Directions for this task:
Word for word, print out all of the data, omitting every image.

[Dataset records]
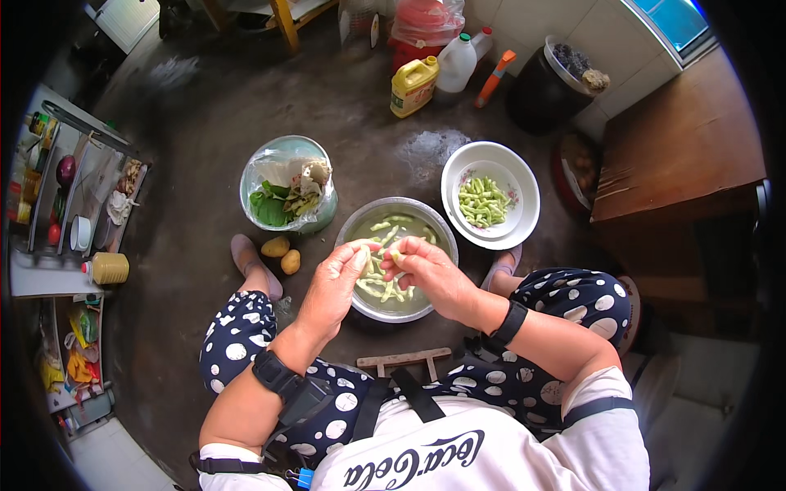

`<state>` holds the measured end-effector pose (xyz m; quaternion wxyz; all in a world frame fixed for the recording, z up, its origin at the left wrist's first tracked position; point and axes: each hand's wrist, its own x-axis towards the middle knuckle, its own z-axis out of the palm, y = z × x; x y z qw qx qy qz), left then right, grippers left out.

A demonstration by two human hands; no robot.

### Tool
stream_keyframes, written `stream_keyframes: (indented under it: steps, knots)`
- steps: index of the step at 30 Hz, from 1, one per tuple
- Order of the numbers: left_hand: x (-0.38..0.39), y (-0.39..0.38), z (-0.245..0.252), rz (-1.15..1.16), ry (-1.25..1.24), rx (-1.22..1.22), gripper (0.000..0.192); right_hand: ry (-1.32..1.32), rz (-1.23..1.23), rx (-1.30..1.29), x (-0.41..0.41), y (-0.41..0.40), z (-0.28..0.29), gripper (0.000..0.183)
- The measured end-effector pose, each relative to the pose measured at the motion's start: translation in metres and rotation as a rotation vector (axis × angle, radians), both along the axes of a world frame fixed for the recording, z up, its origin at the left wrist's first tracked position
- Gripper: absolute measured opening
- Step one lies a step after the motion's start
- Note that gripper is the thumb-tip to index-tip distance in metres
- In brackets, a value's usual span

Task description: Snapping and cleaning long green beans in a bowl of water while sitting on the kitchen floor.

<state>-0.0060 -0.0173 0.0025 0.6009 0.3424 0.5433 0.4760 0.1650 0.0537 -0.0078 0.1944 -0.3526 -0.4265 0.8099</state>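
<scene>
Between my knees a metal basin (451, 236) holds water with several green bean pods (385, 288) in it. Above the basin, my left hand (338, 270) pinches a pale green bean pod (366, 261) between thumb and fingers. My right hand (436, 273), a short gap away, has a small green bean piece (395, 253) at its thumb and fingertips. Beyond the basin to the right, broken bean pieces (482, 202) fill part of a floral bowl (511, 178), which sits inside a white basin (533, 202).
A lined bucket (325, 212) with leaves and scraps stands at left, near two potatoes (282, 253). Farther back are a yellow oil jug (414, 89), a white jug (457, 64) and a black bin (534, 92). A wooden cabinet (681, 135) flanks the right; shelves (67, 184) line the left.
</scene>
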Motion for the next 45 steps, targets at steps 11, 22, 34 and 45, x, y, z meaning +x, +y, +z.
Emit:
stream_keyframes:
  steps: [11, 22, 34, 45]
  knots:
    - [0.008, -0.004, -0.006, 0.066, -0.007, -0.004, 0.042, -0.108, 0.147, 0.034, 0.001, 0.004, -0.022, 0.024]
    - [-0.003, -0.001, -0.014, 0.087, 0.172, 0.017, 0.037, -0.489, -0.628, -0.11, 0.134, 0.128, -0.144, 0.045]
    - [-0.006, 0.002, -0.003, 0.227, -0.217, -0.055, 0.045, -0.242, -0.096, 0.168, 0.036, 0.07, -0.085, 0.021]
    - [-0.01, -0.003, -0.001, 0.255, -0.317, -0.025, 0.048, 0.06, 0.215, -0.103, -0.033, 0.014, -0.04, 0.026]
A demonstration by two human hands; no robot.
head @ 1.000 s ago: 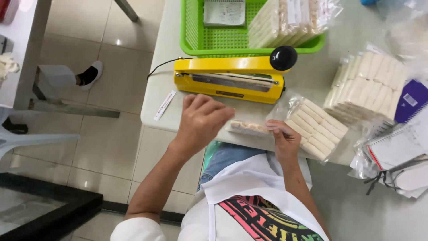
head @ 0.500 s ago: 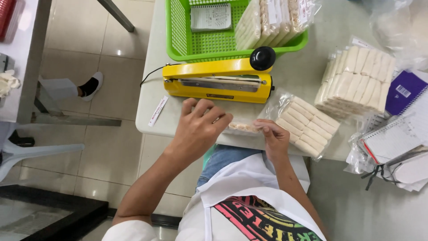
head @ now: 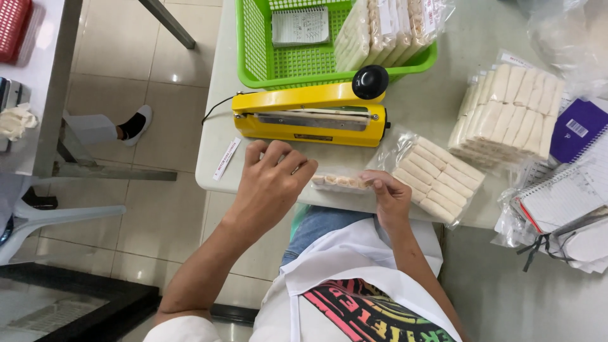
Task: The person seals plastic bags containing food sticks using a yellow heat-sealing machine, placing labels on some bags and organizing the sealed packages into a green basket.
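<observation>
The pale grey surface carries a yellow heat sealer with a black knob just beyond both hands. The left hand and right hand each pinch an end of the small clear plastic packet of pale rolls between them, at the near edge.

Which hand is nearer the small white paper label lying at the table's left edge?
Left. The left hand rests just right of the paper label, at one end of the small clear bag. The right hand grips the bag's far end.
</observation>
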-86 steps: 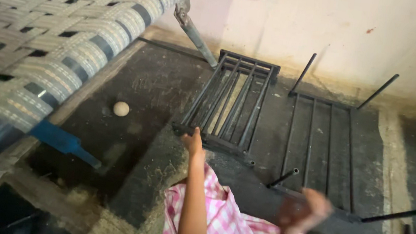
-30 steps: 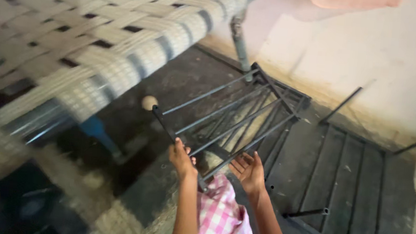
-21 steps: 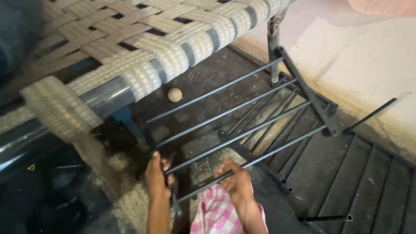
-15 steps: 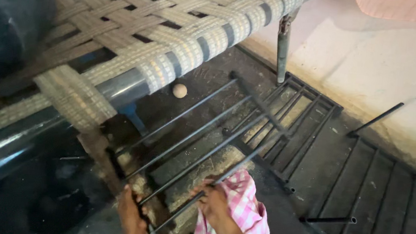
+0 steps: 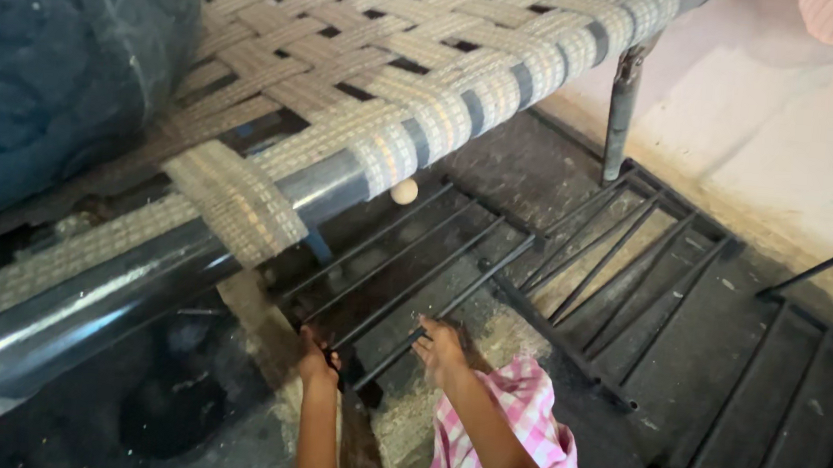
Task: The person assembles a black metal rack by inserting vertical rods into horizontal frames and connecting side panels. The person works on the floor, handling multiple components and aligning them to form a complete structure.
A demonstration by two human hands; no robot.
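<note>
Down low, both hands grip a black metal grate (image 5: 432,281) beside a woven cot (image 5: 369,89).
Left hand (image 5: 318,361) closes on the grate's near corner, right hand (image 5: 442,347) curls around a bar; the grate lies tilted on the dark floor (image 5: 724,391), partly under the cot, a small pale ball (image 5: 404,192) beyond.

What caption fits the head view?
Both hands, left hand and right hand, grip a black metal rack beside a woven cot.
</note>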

Response to this exercise:
`<state>` holds the measured end-effector pose (xyz m; quaternion wxyz; all in a world frame fixed for the recording, z up, its origin at the left wrist's first tracked position; point and axes: each hand's wrist, its own x-axis towards the middle knuckle, its own z-axis out of the palm, y = z × x; x y z qw qx qy qz), left then right, grippers left out.

A demonstration by two human hands; no robot.

### Tool
stream_keyframes, written `stream_keyframes: (indented under it: steps, knots)`
- steps: index of the step at 30 Hz, from 1, one per tuple
- Order of the numbers: left_hand: x (-0.38..0.39), y (-0.39..0.38), z (-0.245..0.252), rz (-1.15..1.16), ry (-1.25..1.24), rx (-1.22..1.22), gripper (0.000..0.192); right_hand: ry (-1.32..1.32), rz (-1.23..1.23), rx (-1.30..1.29), x (-0.41..0.41), y (-0.41..0.40), z (-0.28..0.29), gripper (0.000..0.183)
- The measured end-effector pose, each relative to the pose measured at the motion's start: translation in metres and rotation as a rotation vector (axis × angle, radians), both along the axes of a world frame fixed for the recording, z up, its origin at the left wrist's first tracked position
- Gripper: absolute measured opening
- Step one lies a step after the motion's start
- Note that gripper is the thumb-tip to index-tip distance in metres
- In brackets, a value's usual span

Task description: Snapping and cleaning long green beans in a bowl of water while sitting on the kitchen floor.

<state>-0.0060 -0.0173 0.0025 0.6009 0.3424 0.5433 0.4760 0.1650 0.0537 -0.0078 0.1944 -0.3526 -0.4265 0.8099</state>
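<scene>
Between my knees a metal basin (451, 236) holds water with several green bean pods (385, 288) in it. Above the basin, my left hand (338, 270) pinches a pale green bean pod (366, 261) between thumb and fingers. My right hand (436, 273), a short gap away, has a small green bean piece (395, 253) at its thumb and fingertips. Beyond the basin to the right, broken bean pieces (482, 202) fill part of a floral bowl (511, 178), which sits inside a white basin (533, 202).
A lined bucket (325, 212) with leaves and scraps stands at left, near two potatoes (282, 253). Farther back are a yellow oil jug (414, 89), a white jug (457, 64) and a black bin (534, 92). A wooden cabinet (681, 135) flanks the right; shelves (67, 184) line the left.
</scene>
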Motion for the next 45 steps, targets at steps 11, 22, 34 and 45, x, y, z meaning +x, +y, +z.
Emit:
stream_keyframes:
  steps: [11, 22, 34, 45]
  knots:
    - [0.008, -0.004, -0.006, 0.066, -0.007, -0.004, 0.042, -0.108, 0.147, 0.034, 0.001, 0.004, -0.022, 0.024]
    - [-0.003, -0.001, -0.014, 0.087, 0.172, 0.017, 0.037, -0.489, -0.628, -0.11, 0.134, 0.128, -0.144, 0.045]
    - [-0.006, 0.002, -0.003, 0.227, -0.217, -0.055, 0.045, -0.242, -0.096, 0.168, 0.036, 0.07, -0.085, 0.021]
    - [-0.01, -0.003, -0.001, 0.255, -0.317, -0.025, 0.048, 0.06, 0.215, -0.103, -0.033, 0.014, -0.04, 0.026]
A demonstration by two human hands; no robot.
head @ 1.000 s ago: 
head @ 0.500 s ago: 
head @ now: 
Task: The person seals plastic bags containing food sticks using a yellow heat-sealing machine, placing labels on some bags and organizing the sealed packages into a green basket.
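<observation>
The pale grey surface carries a yellow heat sealer with a black knob just beyond both hands. The left hand and right hand each pinch an end of the small clear plastic packet of pale rolls between them, at the near edge.

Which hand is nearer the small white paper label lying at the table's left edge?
Left. The left hand rests just right of the paper label, at one end of the small clear bag. The right hand grips the bag's far end.
</observation>
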-86 steps: 
-30 steps: 
-21 steps: 
-15 steps: 
+0 steps: 
Task: The person assembles a black metal rack by inserting vertical rods into horizontal frames and connecting side panels. The person works on the floor, handling multiple components and aligning them to form a complete structure.
A demonstration by two human hands; no robot.
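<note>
Down low, both hands grip a black metal grate (image 5: 432,281) beside a woven cot (image 5: 369,89).
Left hand (image 5: 318,361) closes on the grate's near corner, right hand (image 5: 442,347) curls around a bar; the grate lies tilted on the dark floor (image 5: 724,391), partly under the cot, a small pale ball (image 5: 404,192) beyond.

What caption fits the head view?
Both hands, left hand and right hand, grip a black metal rack beside a woven cot.
</note>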

There is nothing more to this exercise.